→ **About this task**
Look through the material below. Return exactly the lines from the one with "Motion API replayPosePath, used" through the one with "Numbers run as", both included.

→ **Data shown**

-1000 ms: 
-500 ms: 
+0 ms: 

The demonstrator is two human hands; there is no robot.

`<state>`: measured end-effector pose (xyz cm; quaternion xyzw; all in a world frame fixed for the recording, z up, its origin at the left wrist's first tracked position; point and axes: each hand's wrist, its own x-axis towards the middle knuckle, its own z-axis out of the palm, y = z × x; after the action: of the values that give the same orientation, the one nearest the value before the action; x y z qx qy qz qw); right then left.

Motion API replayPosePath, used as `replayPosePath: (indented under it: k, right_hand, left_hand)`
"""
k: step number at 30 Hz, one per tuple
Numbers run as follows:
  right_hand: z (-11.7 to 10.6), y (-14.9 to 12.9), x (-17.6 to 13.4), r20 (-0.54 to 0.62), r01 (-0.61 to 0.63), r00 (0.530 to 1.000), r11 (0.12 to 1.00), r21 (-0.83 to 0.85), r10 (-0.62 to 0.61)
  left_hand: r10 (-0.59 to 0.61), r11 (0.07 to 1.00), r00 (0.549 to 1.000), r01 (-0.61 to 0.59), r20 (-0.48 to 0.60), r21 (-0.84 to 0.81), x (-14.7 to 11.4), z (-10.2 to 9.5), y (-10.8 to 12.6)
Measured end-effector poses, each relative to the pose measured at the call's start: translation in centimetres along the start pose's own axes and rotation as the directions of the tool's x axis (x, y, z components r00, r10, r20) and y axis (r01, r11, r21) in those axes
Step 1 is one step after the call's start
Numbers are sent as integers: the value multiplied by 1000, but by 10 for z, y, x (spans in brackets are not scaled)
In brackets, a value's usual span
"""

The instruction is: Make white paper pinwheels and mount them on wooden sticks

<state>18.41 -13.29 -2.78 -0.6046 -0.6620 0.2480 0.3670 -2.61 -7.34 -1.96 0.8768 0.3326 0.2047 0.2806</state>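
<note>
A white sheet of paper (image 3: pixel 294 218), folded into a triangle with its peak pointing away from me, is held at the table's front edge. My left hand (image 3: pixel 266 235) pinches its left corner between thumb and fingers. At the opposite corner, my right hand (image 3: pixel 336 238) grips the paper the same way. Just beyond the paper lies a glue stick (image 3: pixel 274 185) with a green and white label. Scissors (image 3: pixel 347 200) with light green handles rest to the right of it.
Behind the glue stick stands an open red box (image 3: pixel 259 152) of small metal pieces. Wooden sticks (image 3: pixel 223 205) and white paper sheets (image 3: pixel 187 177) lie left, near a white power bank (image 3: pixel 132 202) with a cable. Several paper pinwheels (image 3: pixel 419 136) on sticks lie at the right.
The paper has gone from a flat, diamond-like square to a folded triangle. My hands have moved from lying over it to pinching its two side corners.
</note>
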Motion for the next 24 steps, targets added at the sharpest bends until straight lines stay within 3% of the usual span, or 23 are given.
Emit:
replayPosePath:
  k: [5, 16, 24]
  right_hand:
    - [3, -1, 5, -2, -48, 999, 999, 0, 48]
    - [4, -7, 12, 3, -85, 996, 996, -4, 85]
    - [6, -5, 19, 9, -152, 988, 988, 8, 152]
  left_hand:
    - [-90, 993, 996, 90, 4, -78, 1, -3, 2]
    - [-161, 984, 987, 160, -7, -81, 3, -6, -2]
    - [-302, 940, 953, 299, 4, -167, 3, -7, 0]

→ **Exercise solution**
Motion API replayPosePath, used as `replayPosePath: (indented under it: k, right_hand, left_hand)`
"""
k: step number at 30 Hz, one per tuple
Numbers run as follows:

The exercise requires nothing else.